▸ **AIM OF THE EXERCISE**
Without the pictures, write out all the lines below exactly as they appear.

☆ ☆ ☆ ☆

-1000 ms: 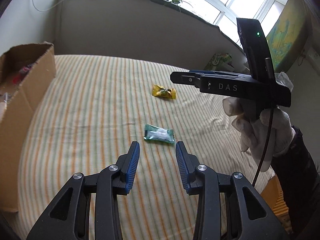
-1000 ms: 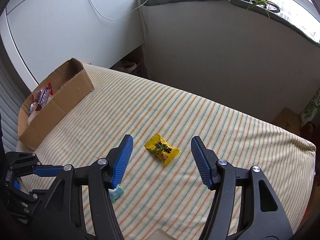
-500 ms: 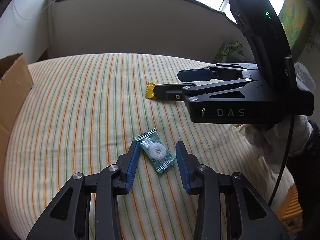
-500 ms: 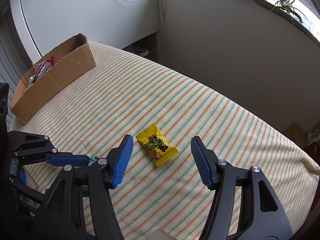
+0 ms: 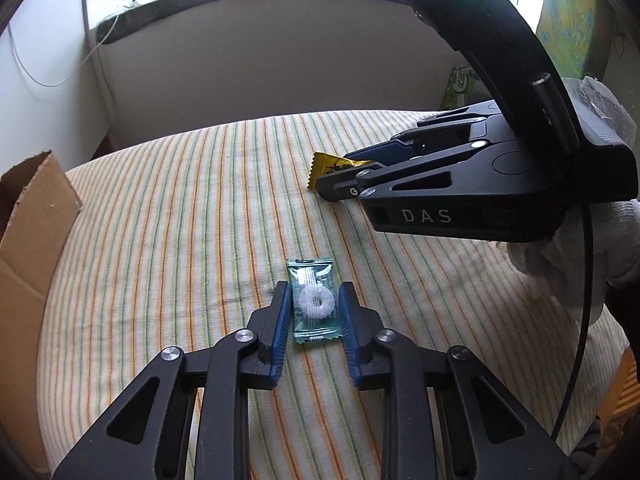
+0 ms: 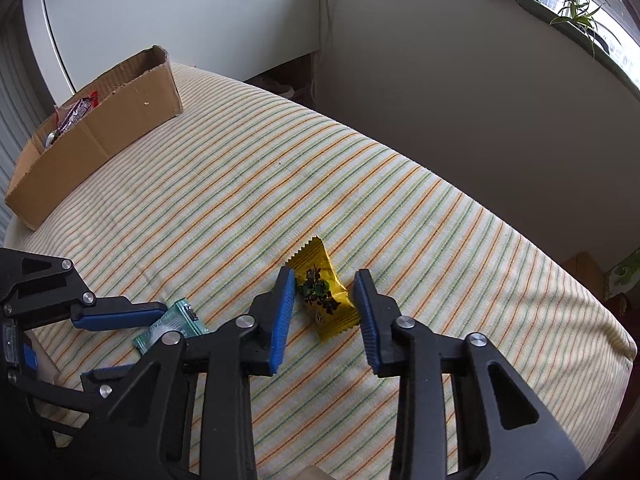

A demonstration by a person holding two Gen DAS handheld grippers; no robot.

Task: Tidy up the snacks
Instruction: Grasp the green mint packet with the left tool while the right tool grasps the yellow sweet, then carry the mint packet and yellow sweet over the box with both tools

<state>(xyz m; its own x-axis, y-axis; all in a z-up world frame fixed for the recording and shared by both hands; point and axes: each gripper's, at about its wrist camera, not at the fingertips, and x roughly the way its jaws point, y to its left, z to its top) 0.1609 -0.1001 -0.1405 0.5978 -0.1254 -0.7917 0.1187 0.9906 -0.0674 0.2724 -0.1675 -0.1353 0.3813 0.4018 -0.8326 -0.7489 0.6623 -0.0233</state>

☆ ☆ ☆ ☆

▸ **WRITTEN ANSWER**
-1000 ms: 
-1000 ms: 
-500 ms: 
-500 ms: 
+0 ms: 
+0 ms: 

A demonstration by a person holding two Gen DAS handheld grippers; no robot.

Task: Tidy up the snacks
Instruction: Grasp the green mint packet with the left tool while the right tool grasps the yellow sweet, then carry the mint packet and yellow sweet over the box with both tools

<state>(xyz m; its own x-axis, y-axis; all in a z-up world frame fixed for the recording and shared by both hands; point and axes: each gripper's, at about its wrist camera, not at the fingertips, and x roughly the way its jaws point, y to its left, z to its top) 0.1609 -0.1001 -0.1405 0.5978 -0.1254 -0.7917 0.1187 0.9906 -0.0674 0.2724 -0.1675 -0.1353 0.3813 0.4018 -0.8326 -0.7489 0.6623 -0.0233</state>

Here the exercise is finished.